## WHAT IS EXPECTED
Return only the lines of the data below from the line with "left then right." up to and including the line with "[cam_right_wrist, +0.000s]", exactly as written, with the pictures omitted.

───── EXERCISE INPUTS ─────

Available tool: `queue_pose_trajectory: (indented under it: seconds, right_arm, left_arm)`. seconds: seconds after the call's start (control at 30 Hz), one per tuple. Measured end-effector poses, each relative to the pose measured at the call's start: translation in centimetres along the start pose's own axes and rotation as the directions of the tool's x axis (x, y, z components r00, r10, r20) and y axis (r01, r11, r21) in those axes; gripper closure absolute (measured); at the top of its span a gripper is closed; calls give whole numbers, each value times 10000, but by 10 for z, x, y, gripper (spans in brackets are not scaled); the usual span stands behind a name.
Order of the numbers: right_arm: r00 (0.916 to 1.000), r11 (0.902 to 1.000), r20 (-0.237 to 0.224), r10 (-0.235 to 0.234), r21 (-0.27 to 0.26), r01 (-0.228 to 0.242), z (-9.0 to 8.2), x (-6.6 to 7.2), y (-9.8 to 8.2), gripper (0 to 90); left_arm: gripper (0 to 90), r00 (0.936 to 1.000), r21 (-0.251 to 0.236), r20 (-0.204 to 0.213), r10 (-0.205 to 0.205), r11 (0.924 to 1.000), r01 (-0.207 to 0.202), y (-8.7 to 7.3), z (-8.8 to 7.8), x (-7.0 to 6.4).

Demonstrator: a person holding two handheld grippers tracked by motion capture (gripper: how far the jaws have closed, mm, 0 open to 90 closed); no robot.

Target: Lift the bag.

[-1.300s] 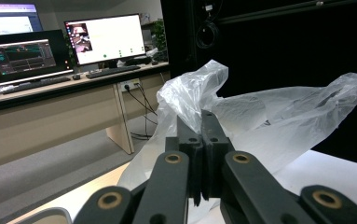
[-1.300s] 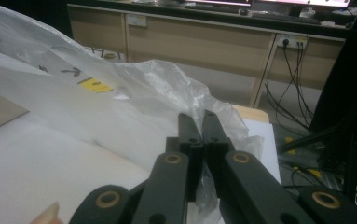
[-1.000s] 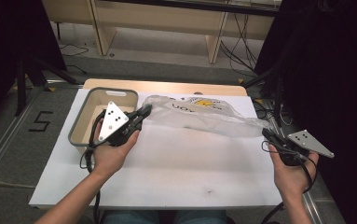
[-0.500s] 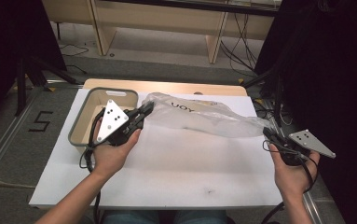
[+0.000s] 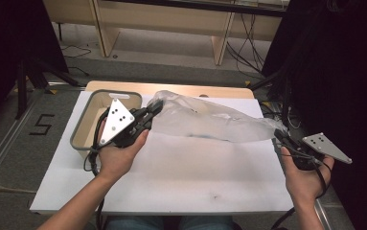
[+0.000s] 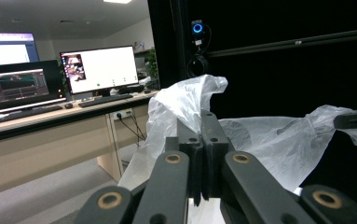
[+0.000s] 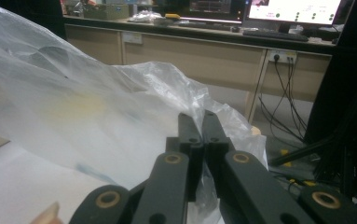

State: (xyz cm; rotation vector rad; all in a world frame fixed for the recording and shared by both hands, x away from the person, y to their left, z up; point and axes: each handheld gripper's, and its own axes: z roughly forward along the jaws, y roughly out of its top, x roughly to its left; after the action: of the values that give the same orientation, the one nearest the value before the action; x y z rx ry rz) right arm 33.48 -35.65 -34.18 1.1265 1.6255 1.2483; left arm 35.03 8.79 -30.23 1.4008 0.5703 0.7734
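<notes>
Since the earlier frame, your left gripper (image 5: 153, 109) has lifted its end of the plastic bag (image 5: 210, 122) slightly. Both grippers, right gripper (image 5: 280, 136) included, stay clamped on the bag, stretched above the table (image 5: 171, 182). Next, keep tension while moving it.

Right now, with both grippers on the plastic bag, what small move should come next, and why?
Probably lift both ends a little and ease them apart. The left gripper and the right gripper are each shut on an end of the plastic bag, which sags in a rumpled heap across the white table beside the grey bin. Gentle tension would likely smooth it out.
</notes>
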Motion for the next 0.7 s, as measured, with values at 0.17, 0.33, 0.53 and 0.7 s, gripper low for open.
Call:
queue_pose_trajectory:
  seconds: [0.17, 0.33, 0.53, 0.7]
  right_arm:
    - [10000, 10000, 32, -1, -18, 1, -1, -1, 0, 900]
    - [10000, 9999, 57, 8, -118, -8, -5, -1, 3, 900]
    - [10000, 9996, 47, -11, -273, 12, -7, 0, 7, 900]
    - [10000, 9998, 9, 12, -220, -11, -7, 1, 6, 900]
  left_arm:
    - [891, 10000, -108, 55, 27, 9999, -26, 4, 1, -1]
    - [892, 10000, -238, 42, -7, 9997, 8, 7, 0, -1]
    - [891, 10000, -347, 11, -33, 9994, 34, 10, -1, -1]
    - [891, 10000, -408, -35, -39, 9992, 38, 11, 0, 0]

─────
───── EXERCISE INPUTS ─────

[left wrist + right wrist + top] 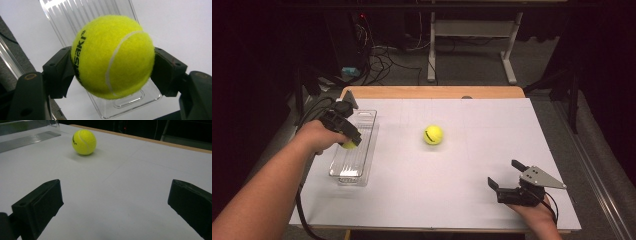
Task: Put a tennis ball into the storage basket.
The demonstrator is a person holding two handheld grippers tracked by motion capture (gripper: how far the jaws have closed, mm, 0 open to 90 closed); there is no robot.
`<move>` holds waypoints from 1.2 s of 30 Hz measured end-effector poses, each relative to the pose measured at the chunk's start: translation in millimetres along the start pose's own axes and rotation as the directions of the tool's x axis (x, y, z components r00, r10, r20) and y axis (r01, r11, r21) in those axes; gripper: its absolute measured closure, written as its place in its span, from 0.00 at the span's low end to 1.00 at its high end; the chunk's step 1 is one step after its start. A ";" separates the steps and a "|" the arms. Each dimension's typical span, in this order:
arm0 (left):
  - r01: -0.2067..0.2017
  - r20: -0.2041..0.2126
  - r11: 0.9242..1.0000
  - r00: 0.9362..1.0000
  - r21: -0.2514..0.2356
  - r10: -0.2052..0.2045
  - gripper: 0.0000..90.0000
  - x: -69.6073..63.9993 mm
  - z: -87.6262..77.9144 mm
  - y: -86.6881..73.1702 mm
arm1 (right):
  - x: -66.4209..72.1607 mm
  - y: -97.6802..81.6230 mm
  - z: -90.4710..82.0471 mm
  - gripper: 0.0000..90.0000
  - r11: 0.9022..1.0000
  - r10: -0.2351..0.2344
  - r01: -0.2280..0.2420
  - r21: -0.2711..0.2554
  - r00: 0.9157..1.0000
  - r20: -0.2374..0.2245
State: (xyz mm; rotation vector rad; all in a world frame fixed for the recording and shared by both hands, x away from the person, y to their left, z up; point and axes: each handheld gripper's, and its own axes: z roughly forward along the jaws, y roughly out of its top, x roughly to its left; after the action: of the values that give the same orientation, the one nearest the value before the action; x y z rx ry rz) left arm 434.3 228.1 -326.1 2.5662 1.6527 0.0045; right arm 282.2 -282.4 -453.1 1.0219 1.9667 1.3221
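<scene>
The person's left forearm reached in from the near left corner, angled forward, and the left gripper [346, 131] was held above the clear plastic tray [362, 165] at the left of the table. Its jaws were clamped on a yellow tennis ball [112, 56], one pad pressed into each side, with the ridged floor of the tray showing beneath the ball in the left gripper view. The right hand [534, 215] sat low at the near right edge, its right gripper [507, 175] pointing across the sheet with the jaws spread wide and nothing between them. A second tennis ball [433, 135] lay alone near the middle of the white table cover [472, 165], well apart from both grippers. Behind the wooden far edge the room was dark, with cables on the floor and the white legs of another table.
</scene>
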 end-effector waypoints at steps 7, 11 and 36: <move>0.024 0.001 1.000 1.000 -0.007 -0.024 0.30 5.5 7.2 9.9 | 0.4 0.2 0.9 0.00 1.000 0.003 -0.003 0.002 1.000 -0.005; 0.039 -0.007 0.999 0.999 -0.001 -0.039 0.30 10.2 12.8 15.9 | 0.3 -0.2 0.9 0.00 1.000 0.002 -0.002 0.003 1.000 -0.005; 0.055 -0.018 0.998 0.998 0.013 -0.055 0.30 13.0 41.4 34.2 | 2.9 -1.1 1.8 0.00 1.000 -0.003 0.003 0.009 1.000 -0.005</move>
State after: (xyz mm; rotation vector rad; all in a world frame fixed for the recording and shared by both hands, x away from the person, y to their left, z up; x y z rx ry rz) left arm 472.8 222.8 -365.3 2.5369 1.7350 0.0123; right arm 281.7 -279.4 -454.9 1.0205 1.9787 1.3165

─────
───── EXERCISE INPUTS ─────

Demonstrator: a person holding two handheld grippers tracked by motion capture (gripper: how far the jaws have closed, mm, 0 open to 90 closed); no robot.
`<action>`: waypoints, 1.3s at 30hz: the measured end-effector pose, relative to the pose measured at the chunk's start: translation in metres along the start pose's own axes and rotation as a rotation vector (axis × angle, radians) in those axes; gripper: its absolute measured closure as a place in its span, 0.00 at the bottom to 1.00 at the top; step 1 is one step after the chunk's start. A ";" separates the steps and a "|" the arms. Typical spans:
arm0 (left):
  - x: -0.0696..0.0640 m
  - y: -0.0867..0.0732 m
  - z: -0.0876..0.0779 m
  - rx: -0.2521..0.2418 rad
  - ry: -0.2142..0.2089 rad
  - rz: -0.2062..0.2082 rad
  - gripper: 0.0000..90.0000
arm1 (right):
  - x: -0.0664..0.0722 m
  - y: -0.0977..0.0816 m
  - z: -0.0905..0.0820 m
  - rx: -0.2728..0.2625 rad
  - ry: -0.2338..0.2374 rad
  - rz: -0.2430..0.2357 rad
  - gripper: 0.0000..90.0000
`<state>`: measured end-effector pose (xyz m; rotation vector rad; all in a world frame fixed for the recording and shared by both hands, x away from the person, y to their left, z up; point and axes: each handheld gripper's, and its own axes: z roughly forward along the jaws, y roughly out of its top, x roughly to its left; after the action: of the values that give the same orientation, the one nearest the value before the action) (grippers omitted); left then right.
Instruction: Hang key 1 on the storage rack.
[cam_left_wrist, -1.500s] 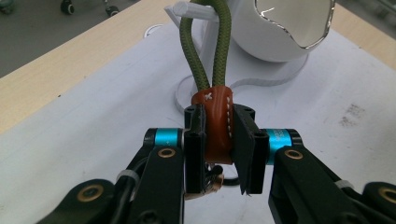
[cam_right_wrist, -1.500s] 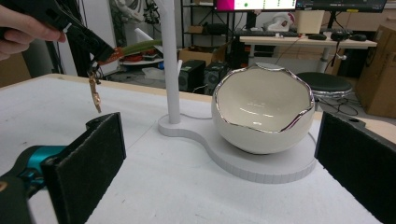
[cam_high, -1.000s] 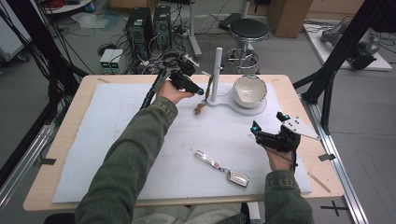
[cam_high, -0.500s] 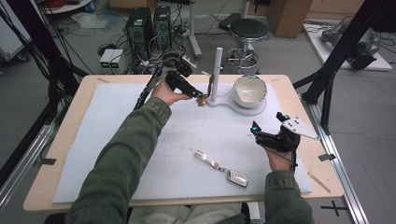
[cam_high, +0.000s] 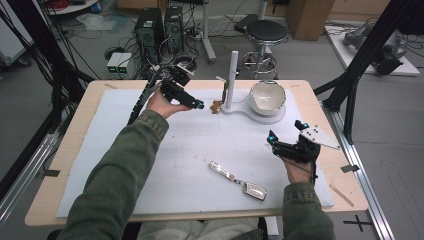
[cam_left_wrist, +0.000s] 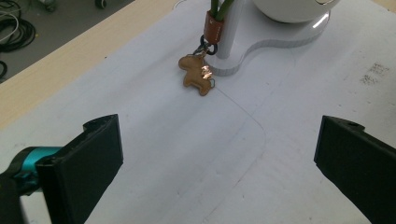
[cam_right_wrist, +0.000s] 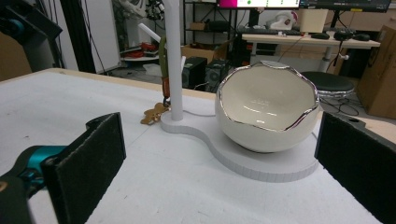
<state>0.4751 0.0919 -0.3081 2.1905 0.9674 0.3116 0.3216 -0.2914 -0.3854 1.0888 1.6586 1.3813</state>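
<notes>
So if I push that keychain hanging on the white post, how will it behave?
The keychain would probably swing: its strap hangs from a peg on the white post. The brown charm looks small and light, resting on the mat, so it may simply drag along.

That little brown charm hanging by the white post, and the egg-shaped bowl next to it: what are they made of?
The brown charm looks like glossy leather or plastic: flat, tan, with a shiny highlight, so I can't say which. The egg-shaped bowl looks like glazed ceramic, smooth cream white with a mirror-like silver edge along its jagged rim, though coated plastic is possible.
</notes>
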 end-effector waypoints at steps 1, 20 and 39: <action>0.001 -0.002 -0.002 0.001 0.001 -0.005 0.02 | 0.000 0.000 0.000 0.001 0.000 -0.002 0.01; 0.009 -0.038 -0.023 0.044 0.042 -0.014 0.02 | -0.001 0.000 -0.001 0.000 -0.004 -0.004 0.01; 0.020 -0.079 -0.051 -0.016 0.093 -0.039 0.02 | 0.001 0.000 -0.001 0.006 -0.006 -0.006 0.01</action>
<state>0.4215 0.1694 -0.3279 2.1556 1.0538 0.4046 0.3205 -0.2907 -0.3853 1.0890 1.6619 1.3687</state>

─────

## WORKED SOLUTION
`<state>`: measured end-effector pose (xyz m; rotation vector rad; all in a world frame fixed for the recording and shared by both hands, x away from the person, y to their left, z up; point and axes: each handheld gripper's, and its own axes: z roughly forward along the jaws, y roughly out of its top, x roughly to its left; after the action: of the values that give the same orientation, the one nearest the value before the action) (grippers omitted); left then right.
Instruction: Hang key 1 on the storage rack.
[cam_left_wrist, -1.500s] 
[cam_right_wrist, -1.500s] 
[cam_high, -1.000s] 
[cam_high, -0.500s] 
[cam_high, +0.000s] 
[cam_left_wrist, +0.000s] 
[cam_right_wrist, +0.000s] 

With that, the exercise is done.